I have thought about the initial fury I felt when the extent of the tragedy became clear, and it disturbed me. I don’t have any eloquence to share as so many have already done. I have anger and disgust and horror. And now, a week later, after deciding not to share any information with my children – unless they come to me asking questions – I’m already back to getting angry with them about the same silly issues of parenting. And I’m already back to my cynical response to people expressing “teachers are heroes” because I know that once more time passes, it will be right back to the usual “lower my taxes” and “teachers are lazy.” No matter how much we type or say or share “Never Forget,” I think we all know that sooner rather than later Life will go on and bring back the usual troubles and self-involvement we’re used to. It’s not pretty, but it’s true. Isn’t it?
People have already begun bringing up defensive measures and blame regarding Race, Mental Health, Gender, Gun Ownership as they try to find explanations and logic in a situation that does not yet have any to offer. Before the splintering into who gets more attention continues – because it’s more than where it happened or to what class or race of child (although surely that is part of it) – I’d like to posit that it’s also the sheer number, all at once. Going back to my initial reaction, when the number was two adults and one child, I shook my head and frowned. I probably thought, “Just horrible.” Similar to how I reacted upon hearing about so many shootings and gassings and stabbings and freak accidents around my area in recent memory.
But my reaction changed when the number went up. When it became clear that an entire class (save one) had been slaughtered, the safety of “there must be a reason” and “there’s hope of survival” dissipated leaving only desperate, futile anger.
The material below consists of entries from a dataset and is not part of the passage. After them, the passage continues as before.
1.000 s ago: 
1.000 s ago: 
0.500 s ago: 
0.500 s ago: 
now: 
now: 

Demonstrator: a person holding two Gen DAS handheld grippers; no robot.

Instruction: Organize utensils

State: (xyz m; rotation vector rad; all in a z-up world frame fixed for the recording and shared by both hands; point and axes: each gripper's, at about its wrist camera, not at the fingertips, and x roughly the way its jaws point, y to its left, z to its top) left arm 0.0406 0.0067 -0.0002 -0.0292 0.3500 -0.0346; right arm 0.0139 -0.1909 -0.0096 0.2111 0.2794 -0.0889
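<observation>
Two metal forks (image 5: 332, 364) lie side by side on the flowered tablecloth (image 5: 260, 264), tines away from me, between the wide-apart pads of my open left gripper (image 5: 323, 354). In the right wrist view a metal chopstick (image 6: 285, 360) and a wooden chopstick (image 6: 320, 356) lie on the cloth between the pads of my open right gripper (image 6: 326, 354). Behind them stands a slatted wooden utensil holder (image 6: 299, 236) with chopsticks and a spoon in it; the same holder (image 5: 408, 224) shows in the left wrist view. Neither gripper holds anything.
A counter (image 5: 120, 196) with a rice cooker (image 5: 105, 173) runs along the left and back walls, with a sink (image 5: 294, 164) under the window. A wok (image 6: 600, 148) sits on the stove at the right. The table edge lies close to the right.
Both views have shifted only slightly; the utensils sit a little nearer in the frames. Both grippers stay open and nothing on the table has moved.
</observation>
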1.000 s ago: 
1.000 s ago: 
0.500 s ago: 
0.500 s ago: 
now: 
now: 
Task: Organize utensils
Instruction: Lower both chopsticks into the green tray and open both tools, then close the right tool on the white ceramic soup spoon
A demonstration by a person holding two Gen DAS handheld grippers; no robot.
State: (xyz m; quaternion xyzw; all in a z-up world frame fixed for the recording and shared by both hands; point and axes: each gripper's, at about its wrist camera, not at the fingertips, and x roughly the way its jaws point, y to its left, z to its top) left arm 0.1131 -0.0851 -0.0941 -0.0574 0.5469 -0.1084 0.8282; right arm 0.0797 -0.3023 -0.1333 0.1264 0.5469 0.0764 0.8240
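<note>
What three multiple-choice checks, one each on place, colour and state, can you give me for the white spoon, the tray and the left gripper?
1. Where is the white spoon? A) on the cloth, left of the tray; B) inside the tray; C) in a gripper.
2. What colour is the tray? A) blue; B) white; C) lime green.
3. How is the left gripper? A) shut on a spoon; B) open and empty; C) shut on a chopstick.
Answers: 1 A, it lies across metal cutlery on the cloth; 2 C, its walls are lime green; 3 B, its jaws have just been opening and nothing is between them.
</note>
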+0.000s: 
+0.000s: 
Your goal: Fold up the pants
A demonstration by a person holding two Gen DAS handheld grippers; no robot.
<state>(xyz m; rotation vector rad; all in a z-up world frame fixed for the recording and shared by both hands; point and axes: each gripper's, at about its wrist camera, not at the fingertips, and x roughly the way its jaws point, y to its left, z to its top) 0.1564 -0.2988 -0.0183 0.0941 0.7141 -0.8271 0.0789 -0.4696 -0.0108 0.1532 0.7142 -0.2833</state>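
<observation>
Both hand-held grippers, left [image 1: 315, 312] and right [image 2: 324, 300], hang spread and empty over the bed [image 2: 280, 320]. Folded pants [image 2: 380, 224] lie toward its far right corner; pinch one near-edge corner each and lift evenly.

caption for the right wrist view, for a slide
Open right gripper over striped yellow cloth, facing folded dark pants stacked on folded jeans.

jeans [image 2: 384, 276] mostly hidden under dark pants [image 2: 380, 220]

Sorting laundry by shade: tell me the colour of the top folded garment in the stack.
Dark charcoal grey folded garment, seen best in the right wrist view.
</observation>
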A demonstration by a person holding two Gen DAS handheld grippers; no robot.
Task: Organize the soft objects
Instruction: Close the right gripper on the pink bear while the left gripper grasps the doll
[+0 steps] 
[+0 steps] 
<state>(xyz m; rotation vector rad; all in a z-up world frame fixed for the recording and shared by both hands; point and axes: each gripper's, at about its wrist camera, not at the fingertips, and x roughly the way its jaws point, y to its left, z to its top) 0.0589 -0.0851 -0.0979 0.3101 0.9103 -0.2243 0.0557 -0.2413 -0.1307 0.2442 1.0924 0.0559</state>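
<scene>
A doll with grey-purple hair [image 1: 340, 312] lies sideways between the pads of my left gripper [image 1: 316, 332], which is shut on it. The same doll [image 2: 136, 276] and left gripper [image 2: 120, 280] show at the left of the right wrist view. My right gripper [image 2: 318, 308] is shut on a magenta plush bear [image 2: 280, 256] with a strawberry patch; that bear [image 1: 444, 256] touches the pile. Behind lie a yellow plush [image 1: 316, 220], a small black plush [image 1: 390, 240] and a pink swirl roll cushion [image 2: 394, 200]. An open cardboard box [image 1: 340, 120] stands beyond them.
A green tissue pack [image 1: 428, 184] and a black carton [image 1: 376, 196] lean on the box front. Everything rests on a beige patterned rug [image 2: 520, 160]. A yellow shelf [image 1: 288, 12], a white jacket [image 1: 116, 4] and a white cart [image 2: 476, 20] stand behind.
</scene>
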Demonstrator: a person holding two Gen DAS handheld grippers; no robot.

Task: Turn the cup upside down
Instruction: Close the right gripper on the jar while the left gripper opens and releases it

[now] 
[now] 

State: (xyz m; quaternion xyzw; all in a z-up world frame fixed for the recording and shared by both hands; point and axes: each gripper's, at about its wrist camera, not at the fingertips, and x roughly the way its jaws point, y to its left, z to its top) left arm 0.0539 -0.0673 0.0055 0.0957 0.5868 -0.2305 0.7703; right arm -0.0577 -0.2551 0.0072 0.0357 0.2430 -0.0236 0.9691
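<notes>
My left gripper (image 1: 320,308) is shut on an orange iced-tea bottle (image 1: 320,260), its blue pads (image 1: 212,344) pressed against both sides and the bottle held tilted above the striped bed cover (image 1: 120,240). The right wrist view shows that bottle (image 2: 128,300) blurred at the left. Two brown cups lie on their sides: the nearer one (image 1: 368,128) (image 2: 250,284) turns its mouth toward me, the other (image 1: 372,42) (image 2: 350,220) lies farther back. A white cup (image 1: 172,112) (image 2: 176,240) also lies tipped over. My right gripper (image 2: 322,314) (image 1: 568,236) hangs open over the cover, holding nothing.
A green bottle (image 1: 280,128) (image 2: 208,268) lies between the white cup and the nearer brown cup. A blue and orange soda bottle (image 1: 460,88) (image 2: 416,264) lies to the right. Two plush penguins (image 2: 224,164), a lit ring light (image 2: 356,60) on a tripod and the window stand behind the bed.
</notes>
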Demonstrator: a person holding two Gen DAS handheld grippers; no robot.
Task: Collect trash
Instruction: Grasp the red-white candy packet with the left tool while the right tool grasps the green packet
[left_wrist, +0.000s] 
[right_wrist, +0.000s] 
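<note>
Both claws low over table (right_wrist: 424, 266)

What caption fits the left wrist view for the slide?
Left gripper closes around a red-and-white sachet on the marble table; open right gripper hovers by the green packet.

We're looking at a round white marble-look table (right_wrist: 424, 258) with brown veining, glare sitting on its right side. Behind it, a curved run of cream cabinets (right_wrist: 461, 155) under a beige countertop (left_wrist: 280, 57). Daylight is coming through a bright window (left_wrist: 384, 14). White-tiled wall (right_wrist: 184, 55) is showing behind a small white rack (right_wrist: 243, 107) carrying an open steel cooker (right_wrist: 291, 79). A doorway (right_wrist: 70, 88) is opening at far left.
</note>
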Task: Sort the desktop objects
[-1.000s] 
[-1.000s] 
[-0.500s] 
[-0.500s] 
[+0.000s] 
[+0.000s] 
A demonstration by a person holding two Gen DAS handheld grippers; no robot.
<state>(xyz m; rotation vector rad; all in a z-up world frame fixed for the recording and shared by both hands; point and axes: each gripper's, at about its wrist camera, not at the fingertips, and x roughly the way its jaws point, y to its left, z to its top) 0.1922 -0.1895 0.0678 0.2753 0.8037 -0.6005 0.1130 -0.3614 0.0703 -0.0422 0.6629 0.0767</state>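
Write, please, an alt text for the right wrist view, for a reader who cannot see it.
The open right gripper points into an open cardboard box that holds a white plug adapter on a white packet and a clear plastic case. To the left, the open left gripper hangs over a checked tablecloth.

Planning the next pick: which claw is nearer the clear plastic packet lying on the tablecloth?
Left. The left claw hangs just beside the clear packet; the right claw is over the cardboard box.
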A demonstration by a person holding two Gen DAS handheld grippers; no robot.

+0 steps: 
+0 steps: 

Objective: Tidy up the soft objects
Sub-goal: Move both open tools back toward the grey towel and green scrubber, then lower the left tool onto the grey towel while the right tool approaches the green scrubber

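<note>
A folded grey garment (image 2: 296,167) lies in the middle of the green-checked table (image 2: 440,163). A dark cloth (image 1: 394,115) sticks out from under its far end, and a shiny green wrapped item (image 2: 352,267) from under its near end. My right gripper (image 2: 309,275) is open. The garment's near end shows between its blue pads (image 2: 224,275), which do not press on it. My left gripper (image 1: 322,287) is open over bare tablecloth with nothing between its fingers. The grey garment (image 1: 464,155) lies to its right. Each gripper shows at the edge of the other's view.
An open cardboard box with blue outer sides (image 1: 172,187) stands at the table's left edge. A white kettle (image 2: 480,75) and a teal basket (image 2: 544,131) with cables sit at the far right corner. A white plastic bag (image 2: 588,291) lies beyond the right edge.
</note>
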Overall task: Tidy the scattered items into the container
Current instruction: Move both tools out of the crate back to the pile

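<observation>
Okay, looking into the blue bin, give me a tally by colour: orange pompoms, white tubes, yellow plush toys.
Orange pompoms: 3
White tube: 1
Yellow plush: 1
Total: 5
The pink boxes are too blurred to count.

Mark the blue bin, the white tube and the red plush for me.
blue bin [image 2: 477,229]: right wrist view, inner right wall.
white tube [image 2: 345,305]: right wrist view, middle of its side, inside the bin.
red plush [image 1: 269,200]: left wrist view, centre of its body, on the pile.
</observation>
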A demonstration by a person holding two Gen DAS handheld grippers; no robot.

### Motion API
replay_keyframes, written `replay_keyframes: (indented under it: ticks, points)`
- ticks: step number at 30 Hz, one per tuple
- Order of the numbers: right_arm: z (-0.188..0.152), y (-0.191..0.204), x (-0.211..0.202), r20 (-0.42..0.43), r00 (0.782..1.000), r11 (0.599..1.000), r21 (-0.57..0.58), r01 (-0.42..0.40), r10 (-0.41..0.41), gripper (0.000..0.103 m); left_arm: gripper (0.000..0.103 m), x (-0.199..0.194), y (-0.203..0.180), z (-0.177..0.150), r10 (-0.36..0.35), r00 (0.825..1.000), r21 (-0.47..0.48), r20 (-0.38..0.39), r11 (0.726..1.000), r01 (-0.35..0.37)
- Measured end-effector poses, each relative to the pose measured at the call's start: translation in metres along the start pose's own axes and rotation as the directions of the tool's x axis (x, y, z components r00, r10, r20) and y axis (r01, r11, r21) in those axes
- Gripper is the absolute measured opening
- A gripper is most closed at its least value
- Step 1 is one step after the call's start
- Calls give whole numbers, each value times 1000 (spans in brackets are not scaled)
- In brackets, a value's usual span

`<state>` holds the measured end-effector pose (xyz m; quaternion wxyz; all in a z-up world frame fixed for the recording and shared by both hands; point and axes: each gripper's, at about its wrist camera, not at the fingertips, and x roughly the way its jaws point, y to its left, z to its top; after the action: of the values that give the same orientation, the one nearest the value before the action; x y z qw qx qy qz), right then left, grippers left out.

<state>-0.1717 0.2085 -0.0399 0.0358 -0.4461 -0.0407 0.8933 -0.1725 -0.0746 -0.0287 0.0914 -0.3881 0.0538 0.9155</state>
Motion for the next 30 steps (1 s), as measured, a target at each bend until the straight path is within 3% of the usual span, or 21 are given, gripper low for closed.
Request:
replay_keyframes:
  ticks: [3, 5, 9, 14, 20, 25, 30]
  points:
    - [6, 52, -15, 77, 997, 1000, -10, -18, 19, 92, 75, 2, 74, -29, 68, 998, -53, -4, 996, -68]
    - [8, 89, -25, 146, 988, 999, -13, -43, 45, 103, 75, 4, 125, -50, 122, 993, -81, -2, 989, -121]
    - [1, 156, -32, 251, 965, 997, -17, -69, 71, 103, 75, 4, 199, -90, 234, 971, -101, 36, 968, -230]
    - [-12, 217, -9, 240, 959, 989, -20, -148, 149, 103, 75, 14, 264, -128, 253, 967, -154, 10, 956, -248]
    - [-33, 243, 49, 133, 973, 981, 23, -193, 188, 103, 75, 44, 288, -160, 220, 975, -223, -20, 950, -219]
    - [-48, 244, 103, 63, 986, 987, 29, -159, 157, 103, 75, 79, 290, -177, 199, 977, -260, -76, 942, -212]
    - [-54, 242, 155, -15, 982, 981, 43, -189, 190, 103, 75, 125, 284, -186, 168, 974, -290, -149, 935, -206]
And anger can be a powerful tool, not just a destructive force.
This autumn has been filled with difficult and painful events in which we lost our littlest neighbors. I believe we MUST use the emotional kickstart that the international attention to Newtown has given us to act and to keep acting. Gun violence, any violence, is not limited to any one neighborhood or segment of society or the world. It’s everyone’s problem. As Trymaine Lee points out in this recent MSNBC article, violence continues, and has been a warped mainstay, in too many children’s lives. Where a child lives does not make her any less innocent or worthy of attention. I know you know that.
Let’s leap over the resentment and selectivity of the media machinery’s attention – and get right to work to make sure that ALL the gun violence that affects our children and all of us dissipates before our mourning does.